Procrastination: January 11, 2017

Live from the Orange-Haired Baboon Cage: David Brooks picked a bad moment to go all anti-anti-Trump contrarian. But there will never be a good one, will there? Why is tenure for New York Times columnists thought to be a good idea? Why does the Washington Post have the op-ed columnists it does? And am I wrong, or wasn't Brooks's "affable, if repetitive" the party line for the late second term Alzheimers-afflicted Reagan?: Steve M.: No More Mister Nice Blog: MARC THIESSEN'S DEFENSE OF TRUMP IS EVEN MORE EMBARRASSING THAN THE ONE BY DAVID BROOKS: "Jonathan Chait... "David Brooks Picked a Bad Week to Say Trump ‘Runs a Normal, Good Meeting'...

...Four days ago, David Brooks broke the news in the New York Times that President Trump is actually a sober-minded and competent public servant. “People who go into the White House to have a meeting with President Trump usually leave pleasantly surprised,” he reported. “They find that Trump is not the raving madman they expected from his tweetstorms or the media coverage. They generally say that he is affable, if repetitive. He runs a normal, good meeting and seems well-informed enough to get by.” It is safe to say that this column has not aged well...

Shortly after the column ran, Trump tweeted his angry opposition to a surveillance bill that was actually supported by his administration, which reportedly led to a phone conversation in which Paul Ryan spent a half hour explaining to Trump the difference between domestic and foreign surveillance. Then came Trump's "shithole countries" remark and a disturbing Wall Street Journal interview. Left unmentioned by Chait was the midnight tweet in which Trump announced that he's canceling his trip to London, citing President Obama's "Bad deal" decision to move the U.S. embassy there (the move was actually initiated by George W. Bush). But... Brooks... at least published his column before the... latter half of this week....

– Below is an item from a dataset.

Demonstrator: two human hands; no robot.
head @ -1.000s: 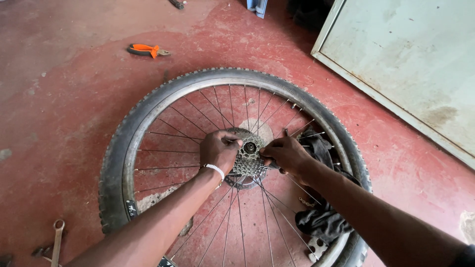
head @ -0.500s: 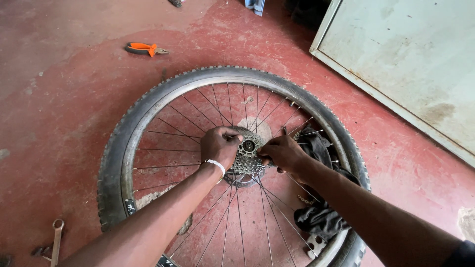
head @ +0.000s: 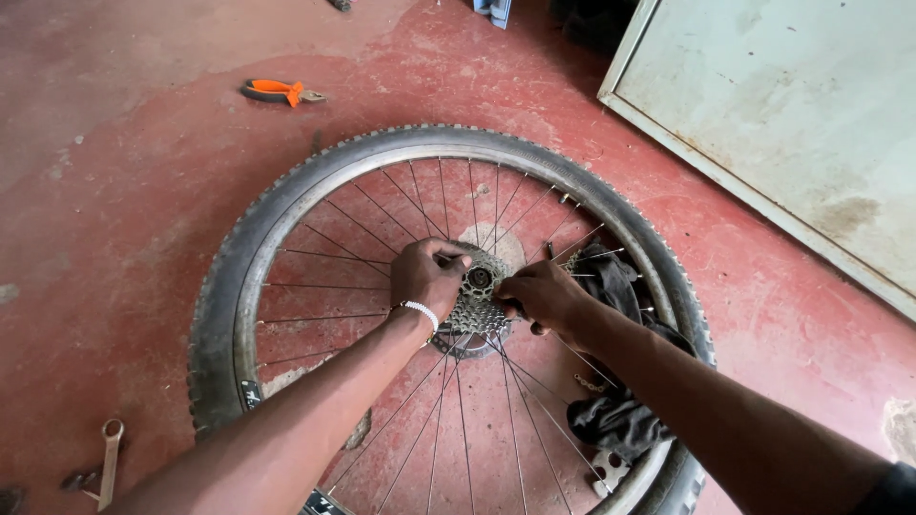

This Marc Thiessen column went live this morning at 8:50 A.M. Eastern time, and no one—not Thiessen and not his editors—was sufficiently embarrassed by it to request that it be withdrawn:

In one key meeting, Trump destroyed his critics’ credibility.... If a picture is worth a thousand words, then an hour-long video of the president at work is worth more than 50,000 words of gossip and innuendo. Trump effectively asked the American people, “Who are you going to believe: Michael Wolff or your own lyin’ eyes?”...

The president is now at a crossroads. It was he who let the media stay in the room for the meeting, and it worked. So, what does he do next? Does he build on this success by delivering a substantive bipartisan State of the Union address, and use the power and trappings of the presidency to expand his base of support? Or does he go back to the tactics that made those questioning his fitness for office seem even remotely credible? His opponents have overreached and given him an opening. The question is: Will he seize it or squander it?

Everyone in the world knew the answer to this question by the time the column was posted. Thiessen should have begged his editors to give the column a quiet mercy killing:

Donald J. Trump: on Twitter: "The so-called bipartisan DACA deal presented yesterday to myself and a group of Republican Senators and Congressmen was a big step backwards...

...Wall was not properly funded, Chain & Lottery were made worse and USA would be forced to take large numbers of people from high crime countries which are doing badly. I want a merit based system of immigration and people who will help take our country to the next level. I want safety and security for our people. I want to stop the massive inflow of drugs. I want to fund our military, not do a Dem defund Because of the Democrats not being interested in life and safety, DACA has now taken a big step backwards. The Dems will threaten “shutdown,” but what they are really doing is shutting down our military, at a time we need it most. Get smart, MAKE AMERICA GREAT AGAIN!